Estes filmes foram criados entre 1956 e 1979, um período de declínio do realismo socialista, durante o qual o cinema de animação proporcionou espaço para experiências com a forma e uma maior tolerância para temas provocadores, como as questões existenciais de liberdade humana e ansiedade na sociedade contemporânea, centrando-se no "pequeno homem" como um impotente objeto de manipulação.
Desenhos e escritos de crianças durante o tempo de guerra na Europa (1914-1950) foram também inscritos no programa "Memória do Mundo", na sequência de uma proposta de vários países: Canadá, República Checa, França, Alemanha, Polónia, Espanha, Suíça e Reino Unido da Grã-Bretanha e Irlanda do Norte.
De acordo com a UNESCO, esta coleção de documentos, desenhos, pinturas e escritos de infância e juventude, juntamente com dois diários de jovens, retrata os principais acontecimentos do "tempo de guerra" e as suas consequências.
"Pela sua criatividade, riqueza de motivos e linguagem direta, estes documentos transcendem as fronteiras nacionais, oferecendo possibilidades de diálogo e compaixão".
Para a UNESCO, trata-se de um "património democrático das culturas urbanas e rurais de toda a Europa, criado por rapazes e raparigas de diferentes idades e classes sociais", que, oferecendo "testemunhos universais de diferentes culturas, proporcionam conhecimentos valiosos para as gerações futuras".
Ma Memória do Mundo foram também inscritos projetos de Angola, Brasil, Cabo Verde e Moçambique, como o arquivo do médico e cientista brasileiro Carlos Chagas, "O Mapa Etno-Histórico de Curt Nimuendaju", sobre povos indígenas no Brasil e regiões vizinhas, "Documentos sobre a Escravatura nos Arquivos da Secretaria-Geral do Governo (Cabo Verde, 1842-1869)" e o "Recenseamento de escravos em Angola, Cabo Verde e Moçambique determinado por decreto português de 14/12/1854".
Entre as novas inscrições está igualmente o legado do filósofo alemão Friedrich Nietzsche.

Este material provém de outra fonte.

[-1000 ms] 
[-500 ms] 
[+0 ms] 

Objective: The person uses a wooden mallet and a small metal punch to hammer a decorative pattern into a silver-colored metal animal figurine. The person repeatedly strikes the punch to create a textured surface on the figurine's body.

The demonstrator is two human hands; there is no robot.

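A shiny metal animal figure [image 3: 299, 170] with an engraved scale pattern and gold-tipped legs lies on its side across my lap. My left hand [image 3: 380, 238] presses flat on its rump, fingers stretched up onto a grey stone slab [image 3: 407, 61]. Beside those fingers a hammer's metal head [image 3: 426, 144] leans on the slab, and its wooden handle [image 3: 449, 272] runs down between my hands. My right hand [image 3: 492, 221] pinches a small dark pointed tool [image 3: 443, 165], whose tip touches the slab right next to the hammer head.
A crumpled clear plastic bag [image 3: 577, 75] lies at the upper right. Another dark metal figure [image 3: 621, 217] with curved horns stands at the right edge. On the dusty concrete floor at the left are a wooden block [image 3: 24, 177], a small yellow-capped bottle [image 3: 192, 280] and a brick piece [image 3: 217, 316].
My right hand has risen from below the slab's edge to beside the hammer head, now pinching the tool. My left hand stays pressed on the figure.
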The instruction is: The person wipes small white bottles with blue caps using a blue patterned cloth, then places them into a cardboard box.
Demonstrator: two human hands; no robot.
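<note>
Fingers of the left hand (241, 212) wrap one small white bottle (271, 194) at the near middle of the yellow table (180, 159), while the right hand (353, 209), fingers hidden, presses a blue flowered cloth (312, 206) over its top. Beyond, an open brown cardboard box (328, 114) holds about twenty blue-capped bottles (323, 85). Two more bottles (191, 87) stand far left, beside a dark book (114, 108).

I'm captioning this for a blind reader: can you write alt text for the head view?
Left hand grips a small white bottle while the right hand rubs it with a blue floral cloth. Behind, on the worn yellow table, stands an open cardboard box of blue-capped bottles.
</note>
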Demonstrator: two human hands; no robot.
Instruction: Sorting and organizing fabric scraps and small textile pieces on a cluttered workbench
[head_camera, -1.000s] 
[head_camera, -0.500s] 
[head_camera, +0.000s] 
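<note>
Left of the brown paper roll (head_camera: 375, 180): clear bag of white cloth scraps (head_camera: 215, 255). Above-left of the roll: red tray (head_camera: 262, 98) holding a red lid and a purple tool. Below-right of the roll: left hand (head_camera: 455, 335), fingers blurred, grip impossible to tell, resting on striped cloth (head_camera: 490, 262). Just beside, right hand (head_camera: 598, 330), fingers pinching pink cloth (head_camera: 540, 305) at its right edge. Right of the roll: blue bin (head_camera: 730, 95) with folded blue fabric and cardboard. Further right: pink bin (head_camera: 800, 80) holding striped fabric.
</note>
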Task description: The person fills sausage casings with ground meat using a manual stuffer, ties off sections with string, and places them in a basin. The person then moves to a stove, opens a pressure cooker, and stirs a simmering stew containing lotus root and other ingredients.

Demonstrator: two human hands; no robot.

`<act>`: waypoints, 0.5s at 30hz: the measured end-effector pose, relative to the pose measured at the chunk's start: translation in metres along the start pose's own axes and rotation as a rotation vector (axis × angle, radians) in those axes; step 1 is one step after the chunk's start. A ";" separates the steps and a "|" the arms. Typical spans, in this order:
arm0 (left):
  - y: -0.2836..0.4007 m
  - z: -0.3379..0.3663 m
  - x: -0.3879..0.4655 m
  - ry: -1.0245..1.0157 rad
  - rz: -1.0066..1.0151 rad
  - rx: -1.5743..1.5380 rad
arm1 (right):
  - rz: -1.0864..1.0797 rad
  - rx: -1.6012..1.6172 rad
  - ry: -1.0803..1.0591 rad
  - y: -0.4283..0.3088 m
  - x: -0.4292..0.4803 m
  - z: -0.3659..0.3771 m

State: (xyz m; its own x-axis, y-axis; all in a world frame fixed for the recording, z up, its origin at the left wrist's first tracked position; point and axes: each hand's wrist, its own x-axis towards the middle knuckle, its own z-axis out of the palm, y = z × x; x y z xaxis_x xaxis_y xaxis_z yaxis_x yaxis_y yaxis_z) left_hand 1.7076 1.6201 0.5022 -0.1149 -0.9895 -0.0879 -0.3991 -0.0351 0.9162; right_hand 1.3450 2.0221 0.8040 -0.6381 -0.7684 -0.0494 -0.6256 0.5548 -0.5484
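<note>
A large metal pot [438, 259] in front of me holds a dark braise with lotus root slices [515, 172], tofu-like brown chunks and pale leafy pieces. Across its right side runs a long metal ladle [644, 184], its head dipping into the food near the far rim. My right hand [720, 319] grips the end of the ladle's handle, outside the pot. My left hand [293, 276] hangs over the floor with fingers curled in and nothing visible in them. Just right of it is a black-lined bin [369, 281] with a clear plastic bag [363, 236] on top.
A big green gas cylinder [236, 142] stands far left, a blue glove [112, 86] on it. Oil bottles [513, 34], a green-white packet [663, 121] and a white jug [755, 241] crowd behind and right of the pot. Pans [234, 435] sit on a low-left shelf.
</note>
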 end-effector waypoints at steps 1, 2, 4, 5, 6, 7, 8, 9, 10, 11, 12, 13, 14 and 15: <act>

Criado em 1992, o programa Memória do Mundo da UNESCO visa preservar o património documental da humanidade, promovendo a sua proteção contra o esquecimento, a deterioração e a destruição. É uma instância legitimadora, que reconhece e garante valor a acervos, acionando, nesse processo, várias categorias de especialistas para análise das candidaturas.